In the material below, find all lines with the string "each" and copy them.

Data START

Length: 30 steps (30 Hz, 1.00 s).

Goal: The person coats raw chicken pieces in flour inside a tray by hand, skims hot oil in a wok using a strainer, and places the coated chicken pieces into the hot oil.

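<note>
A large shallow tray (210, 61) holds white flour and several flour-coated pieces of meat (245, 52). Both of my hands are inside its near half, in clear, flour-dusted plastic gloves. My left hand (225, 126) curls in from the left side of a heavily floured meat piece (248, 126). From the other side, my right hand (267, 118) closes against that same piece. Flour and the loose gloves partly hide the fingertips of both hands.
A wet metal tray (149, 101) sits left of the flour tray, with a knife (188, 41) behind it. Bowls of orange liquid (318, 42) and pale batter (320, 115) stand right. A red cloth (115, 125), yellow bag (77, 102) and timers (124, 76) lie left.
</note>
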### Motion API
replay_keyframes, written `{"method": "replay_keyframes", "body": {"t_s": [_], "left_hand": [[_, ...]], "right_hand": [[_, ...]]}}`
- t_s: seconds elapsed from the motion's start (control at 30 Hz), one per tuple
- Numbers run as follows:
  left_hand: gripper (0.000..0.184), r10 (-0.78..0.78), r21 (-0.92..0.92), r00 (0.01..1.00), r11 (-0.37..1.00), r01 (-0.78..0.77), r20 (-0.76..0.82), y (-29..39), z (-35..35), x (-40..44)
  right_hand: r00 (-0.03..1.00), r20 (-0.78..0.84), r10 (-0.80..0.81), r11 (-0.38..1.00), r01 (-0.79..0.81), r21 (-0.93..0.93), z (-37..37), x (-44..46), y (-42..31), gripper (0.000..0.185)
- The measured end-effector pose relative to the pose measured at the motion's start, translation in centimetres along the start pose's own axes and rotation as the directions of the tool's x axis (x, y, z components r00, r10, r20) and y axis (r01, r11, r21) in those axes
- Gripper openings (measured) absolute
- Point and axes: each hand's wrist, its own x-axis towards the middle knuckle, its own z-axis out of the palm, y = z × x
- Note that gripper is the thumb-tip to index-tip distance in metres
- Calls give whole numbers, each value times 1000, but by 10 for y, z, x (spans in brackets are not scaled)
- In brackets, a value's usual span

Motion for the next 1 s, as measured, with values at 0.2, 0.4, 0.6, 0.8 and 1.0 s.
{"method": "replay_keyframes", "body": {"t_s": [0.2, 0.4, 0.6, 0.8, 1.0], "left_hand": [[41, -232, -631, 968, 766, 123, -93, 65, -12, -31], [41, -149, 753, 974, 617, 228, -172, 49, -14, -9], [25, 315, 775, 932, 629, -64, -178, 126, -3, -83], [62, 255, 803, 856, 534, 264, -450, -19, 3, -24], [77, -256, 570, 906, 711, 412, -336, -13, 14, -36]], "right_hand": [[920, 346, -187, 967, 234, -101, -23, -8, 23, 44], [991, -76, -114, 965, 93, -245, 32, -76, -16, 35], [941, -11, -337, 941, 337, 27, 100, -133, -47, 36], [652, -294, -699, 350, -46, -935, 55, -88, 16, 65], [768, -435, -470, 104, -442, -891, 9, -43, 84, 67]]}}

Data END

**Result of this task**
- Point and axes: each hand's wrist, its own x-axis towards the middle knuckle, its own z-axis out of the palm, y = z × x
- Calls give whole numbers, each value times 1000, but by 10 for y, z, x (spans in brackets are not scaled)

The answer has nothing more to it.